Add location attributes to token object #374

inferrinizzard · 2022-08-04T03:47:43Z

adds the following location attributes to tokens:

begin: raw index in overall query string
end: where token ends in query string

nene

We should record both start and end locations of a token. For example babel parser uses:

loc: {
  start: {line, column, index},
  end: {line, column, index},
},

While Esprima parser uses a simple array of start-end indexes:

range: [15, 20],

I'm also not sure whether we actually need line and column numbers. Do you have a concrete plan on how you're planning to use this info?

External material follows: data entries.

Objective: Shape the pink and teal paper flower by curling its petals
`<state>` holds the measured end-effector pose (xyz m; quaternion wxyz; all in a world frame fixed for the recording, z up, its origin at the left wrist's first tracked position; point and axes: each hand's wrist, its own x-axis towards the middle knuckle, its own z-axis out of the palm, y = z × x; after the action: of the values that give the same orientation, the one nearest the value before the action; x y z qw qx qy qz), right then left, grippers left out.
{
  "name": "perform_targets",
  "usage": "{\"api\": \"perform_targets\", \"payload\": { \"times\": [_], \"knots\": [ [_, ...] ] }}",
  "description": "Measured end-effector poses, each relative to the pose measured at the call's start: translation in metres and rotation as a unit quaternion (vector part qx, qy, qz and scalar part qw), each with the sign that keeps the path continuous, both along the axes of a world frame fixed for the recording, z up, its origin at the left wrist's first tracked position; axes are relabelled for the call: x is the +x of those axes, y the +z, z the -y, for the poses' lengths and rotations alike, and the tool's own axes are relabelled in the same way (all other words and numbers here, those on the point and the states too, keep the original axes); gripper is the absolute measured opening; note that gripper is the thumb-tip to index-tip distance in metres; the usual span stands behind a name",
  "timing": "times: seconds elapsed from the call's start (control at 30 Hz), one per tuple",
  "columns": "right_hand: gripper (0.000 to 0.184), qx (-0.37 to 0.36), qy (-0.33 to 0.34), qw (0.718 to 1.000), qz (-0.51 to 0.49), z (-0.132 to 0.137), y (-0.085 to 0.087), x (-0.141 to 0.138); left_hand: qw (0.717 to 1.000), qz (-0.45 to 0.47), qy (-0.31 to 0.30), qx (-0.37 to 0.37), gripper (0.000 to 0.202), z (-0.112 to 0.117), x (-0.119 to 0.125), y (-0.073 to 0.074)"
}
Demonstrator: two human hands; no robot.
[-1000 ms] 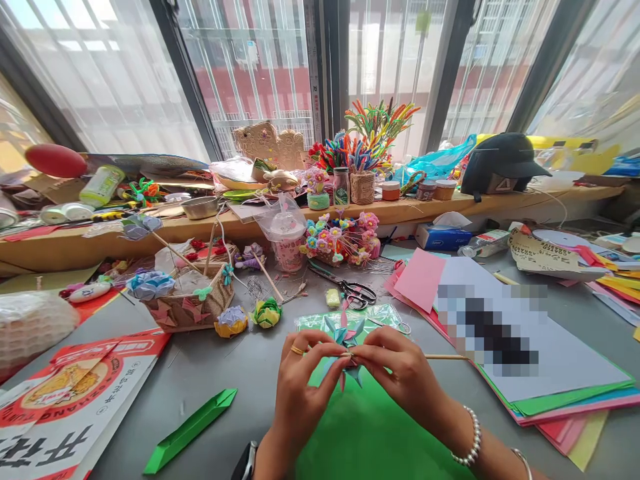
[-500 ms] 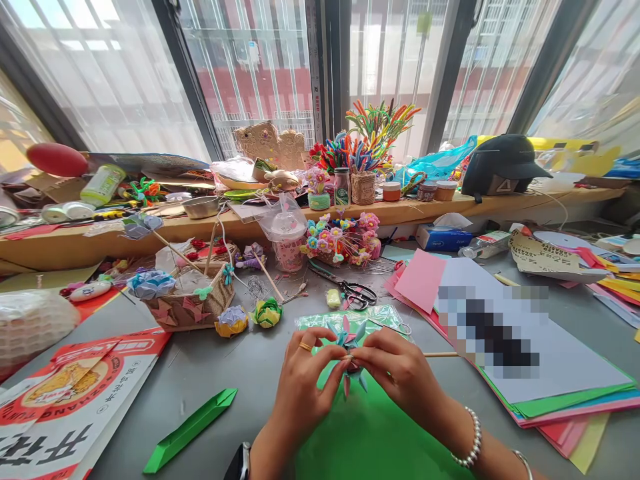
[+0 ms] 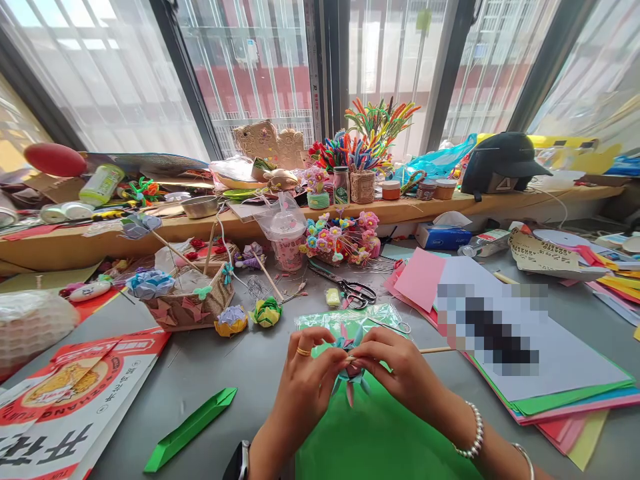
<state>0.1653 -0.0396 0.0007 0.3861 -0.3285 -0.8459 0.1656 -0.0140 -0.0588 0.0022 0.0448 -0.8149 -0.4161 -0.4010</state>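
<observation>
Between my two hands is a folded paper flower [image 3: 349, 385] with blue and pink pointed petals, its middle partly hidden by my fingers. My left hand [image 3: 313, 373] pinches it from the left with thumb and forefinger. From the right, my right hand [image 3: 390, 363] pinches it close to the same spot, the fingertips of both hands nearly touching. Under the flower lies a green sheet [image 3: 385, 433] on the grey table. A thin wooden stick [image 3: 436, 350] shows to the right of my right hand. Left of my hands rests a folded green paper strip [image 3: 193, 430].
Scissors [image 3: 357, 293] lie behind my hands. Stacked coloured paper [image 3: 530, 327] covers the right side. A cardboard box [image 3: 193, 307] with paper flowers stands at back left, beside a yellow-green paper flower [image 3: 266, 312]. At left lies a printed paper bag [image 3: 65, 400]. A cluttered wooden ledge [image 3: 280, 223] runs behind.
The paper flower has tilted and shifted slightly, its lower petals now pointing further down. Both hands keep their pinch in nearly the same place.
</observation>
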Motion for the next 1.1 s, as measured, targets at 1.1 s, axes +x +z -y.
{"api": "perform_targets", "payload": {
  "times": [1.1],
  "knots": [
    [0.016, -0.090, -0.010, 0.995, 0.036, -0.006, -0.005, 0.001, 0.987, 0.003, 0.010, -0.158, 0.021, -0.010, 0.002, -0.012]
  ]
}}
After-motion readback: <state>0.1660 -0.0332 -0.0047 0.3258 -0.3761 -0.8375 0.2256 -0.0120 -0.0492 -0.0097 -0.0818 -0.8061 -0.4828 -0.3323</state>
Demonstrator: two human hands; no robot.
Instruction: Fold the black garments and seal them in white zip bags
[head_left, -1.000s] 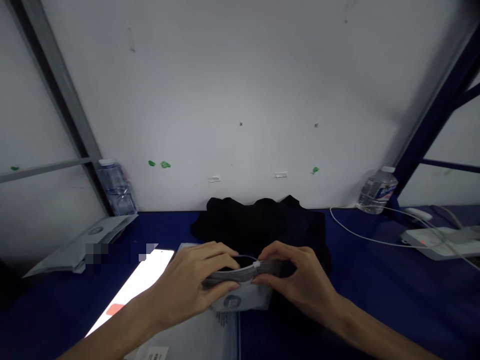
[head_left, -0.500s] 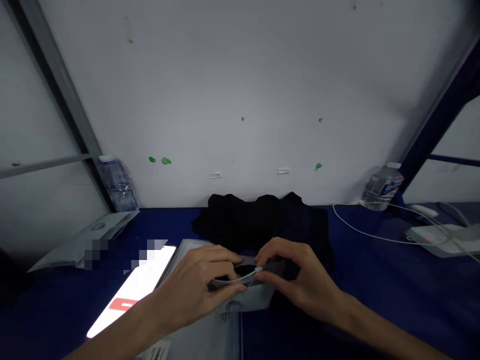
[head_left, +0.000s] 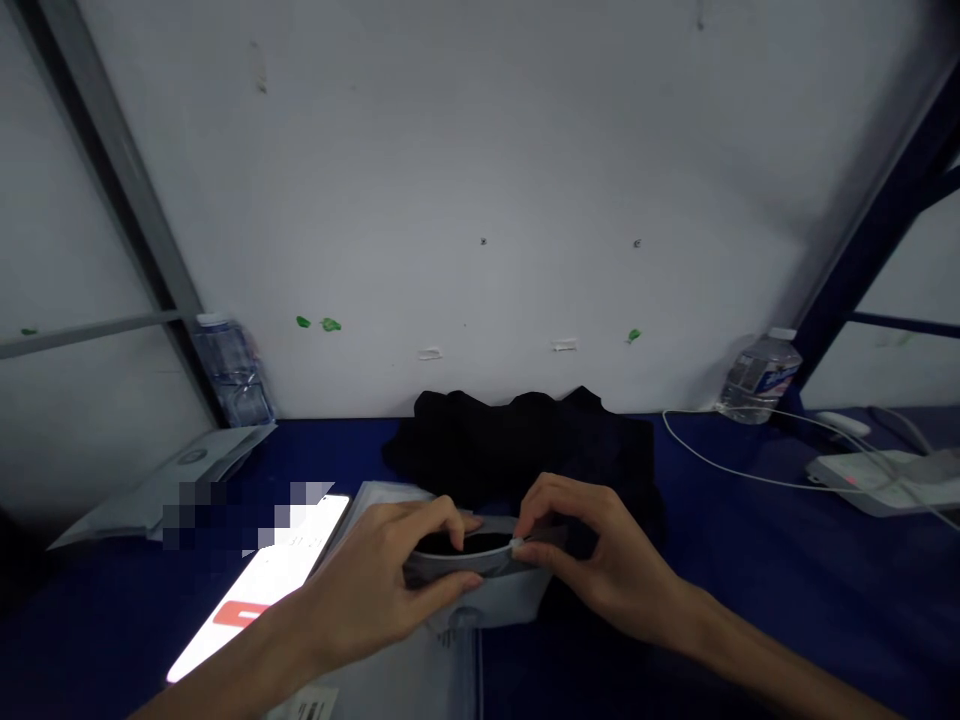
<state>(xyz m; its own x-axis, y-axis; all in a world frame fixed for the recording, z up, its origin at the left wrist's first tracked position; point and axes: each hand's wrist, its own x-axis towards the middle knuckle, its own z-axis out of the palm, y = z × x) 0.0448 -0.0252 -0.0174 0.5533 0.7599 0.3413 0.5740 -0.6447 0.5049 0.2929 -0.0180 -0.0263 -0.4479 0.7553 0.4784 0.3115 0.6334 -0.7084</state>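
Over a flat packet (head_left: 409, 672) on the surface (head_left: 757, 570), the left hand (head_left: 379, 570) clamps the gaping bag (head_left: 506, 600) by its edge and the right hand (head_left: 611, 545) pinches the slider (head_left: 517, 545), apparently for zipping, the next pull needing a taut edge.

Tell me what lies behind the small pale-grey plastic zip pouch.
Crumpled black cloth shows beyond the pouch. The pouch and right hand hide part of its near side; anything there is unseen.
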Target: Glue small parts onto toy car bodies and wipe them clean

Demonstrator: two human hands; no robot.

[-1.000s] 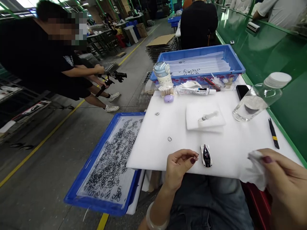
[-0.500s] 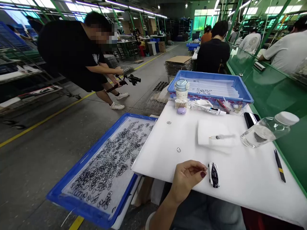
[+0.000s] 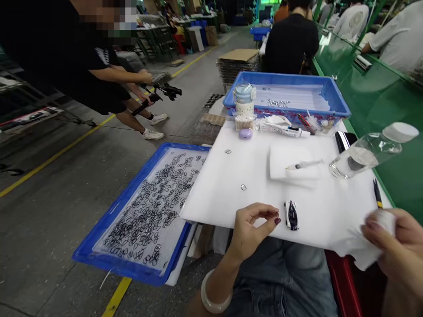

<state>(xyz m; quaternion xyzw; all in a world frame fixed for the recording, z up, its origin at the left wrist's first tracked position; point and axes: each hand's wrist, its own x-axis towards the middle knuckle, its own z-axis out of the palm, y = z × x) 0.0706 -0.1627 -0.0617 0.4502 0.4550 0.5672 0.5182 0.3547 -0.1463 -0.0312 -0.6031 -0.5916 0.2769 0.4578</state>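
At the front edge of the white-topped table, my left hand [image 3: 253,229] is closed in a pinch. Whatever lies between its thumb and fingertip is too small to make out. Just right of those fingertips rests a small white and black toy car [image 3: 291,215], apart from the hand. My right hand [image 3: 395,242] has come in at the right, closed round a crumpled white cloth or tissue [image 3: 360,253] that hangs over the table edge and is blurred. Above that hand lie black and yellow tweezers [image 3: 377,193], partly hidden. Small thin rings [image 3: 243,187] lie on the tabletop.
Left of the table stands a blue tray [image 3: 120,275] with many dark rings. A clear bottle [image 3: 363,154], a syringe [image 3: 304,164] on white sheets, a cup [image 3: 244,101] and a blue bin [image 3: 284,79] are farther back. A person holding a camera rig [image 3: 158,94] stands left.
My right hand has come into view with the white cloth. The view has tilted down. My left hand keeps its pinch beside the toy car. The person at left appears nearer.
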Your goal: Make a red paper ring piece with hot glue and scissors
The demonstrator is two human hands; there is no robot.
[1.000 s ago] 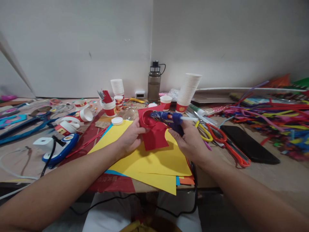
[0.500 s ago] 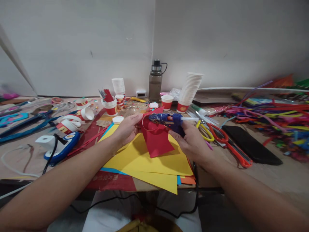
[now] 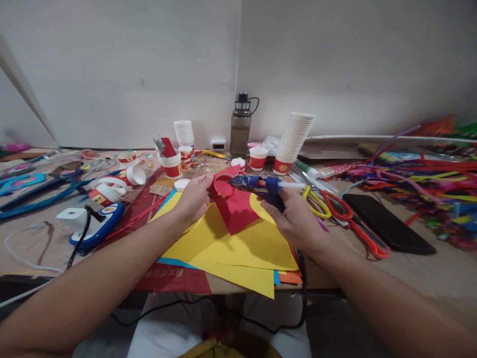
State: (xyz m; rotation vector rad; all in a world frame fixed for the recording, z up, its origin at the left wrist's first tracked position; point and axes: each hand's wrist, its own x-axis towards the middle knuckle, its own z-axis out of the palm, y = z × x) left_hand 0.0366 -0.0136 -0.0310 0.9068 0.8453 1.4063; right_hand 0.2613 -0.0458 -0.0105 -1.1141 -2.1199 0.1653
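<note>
My right hand (image 3: 292,211) is wrapped round a blue glue gun (image 3: 274,186), a translucent glue stick poking out of its back end. The gun's nozzle points left, at the rim of a thin ring (image 3: 223,195) that lies against a red sheet of paper (image 3: 238,211). My left hand (image 3: 197,196) pinches the red paper and ring at their left side; its fingertips are partly hidden. Beneath both hands lies a stack of coloured paper, with yellow sheets (image 3: 223,248) on top.
Behind stand a water bottle (image 3: 240,127), a tall stack of paper cups (image 3: 294,141) and a cup holding sticks (image 3: 170,161). To the right lie scissors (image 3: 341,206), a black phone (image 3: 387,223) and colourful pipe cleaners (image 3: 421,179). A blue-and-white power strip (image 3: 99,228) sits left.
The red paper and ring have shifted left and tilted with my left hand, so more of the ring shows. The glue gun stays nearly in place, its nozzle now at the ring's right rim.
</note>
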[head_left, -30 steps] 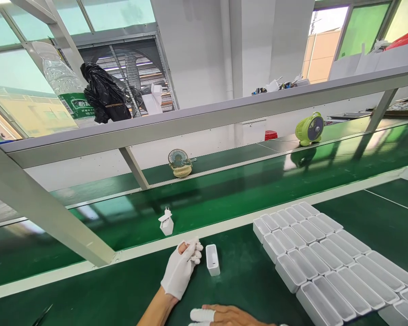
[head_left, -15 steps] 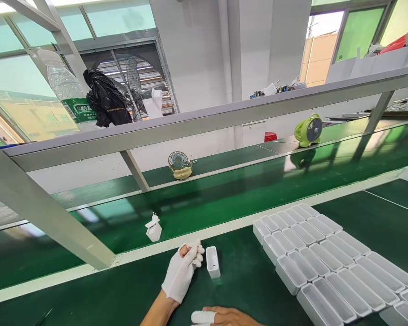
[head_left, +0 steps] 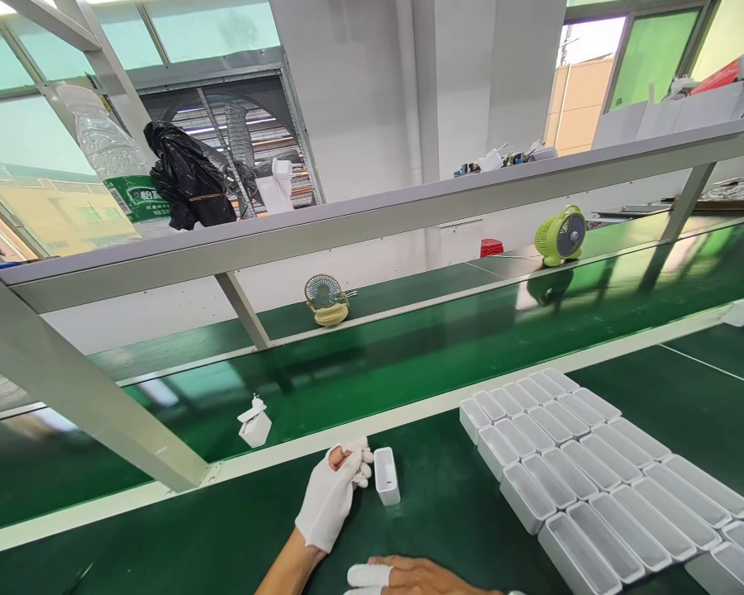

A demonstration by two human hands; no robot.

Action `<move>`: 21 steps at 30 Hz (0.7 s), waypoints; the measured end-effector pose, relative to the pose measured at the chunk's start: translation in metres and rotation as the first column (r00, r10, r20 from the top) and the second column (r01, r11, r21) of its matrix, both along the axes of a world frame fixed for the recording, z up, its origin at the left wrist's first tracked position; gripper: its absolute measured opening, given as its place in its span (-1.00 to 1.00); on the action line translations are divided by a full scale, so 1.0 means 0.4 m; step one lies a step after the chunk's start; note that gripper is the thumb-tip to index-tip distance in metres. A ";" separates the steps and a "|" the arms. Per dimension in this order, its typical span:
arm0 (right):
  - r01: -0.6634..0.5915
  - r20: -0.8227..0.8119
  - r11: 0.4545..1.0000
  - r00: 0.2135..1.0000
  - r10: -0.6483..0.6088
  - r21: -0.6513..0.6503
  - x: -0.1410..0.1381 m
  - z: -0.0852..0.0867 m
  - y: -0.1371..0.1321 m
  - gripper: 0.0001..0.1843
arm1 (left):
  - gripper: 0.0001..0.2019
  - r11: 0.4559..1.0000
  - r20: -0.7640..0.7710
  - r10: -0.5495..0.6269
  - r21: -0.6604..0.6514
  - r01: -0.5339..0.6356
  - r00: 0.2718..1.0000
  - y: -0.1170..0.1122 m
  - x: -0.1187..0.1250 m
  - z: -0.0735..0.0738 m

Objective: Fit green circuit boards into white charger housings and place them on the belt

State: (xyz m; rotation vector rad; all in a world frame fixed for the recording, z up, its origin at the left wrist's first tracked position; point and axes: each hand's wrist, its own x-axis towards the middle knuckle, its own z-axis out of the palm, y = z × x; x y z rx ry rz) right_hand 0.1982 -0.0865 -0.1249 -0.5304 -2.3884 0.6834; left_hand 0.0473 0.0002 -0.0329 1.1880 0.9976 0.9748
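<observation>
My left hand (head_left: 336,496), in a white glove with a bare thumb tip, rests on the dark green worktop. Its fingers are curled together, and what they may hold is hidden. Just to its right stands an open white plastic box (head_left: 386,477) with a small dark slot inside. My right hand (head_left: 418,576) lies at the bottom edge, partly cut off. Its fingers stretch out to the left, with white covers on at least two of them, and nothing shows in its grasp.
Rows of open white boxes (head_left: 601,471) stand on the right. Beyond a pale rail, a green conveyor belt (head_left: 409,347) carries a white casing with a pronged top (head_left: 255,423). A beige fan (head_left: 326,299) and a green fan (head_left: 560,235) stand behind. A slanted metal post (head_left: 99,380) rises at left.
The white casing on the belt has moved to the left. Both hands and the box beside my left hand stay almost where they were; the view has shifted slightly.
</observation>
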 end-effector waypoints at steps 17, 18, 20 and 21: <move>0.018 0.139 0.871 0.985 -0.099 0.491 0.034 0.099 -0.057 -0.62 | -0.61 1.000 0.086 0.005 -0.029 -0.002 0.996 -0.001 -0.004 -0.015; 0.018 0.143 0.868 0.984 -0.102 0.497 0.035 0.103 -0.059 -0.63 | -0.61 1.000 0.085 0.004 -0.026 -0.002 0.996 0.000 -0.004 -0.017; 0.013 0.149 0.865 0.984 -0.101 0.502 0.036 0.108 -0.062 -0.62 | -0.61 1.000 0.089 0.002 -0.026 0.001 0.996 0.002 -0.005 -0.021; 0.008 0.153 0.865 0.983 -0.098 0.501 0.036 0.108 -0.062 -0.62 | -0.61 1.000 0.092 -0.001 -0.028 0.004 0.996 0.002 -0.006 -0.023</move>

The line and column number can also be calculated afterwards when index is known: one just needs to count lines until the index in original source code.

.editorconfig

src/lexer/regexUtil.ts

src/lexer/TokenizerEngine.ts

src/lexer/token.ts

nene

You haven't responded to my question of how are you planning to use this location information. Currently this is all effectively dead code, as we don't use this info anywhere. To judge whether this is a good approach, I'd need to know where exactly are you planning to head with this.

I know that the start/end indexes would be useful for associating comments with AST nodes. So I'm on board with that.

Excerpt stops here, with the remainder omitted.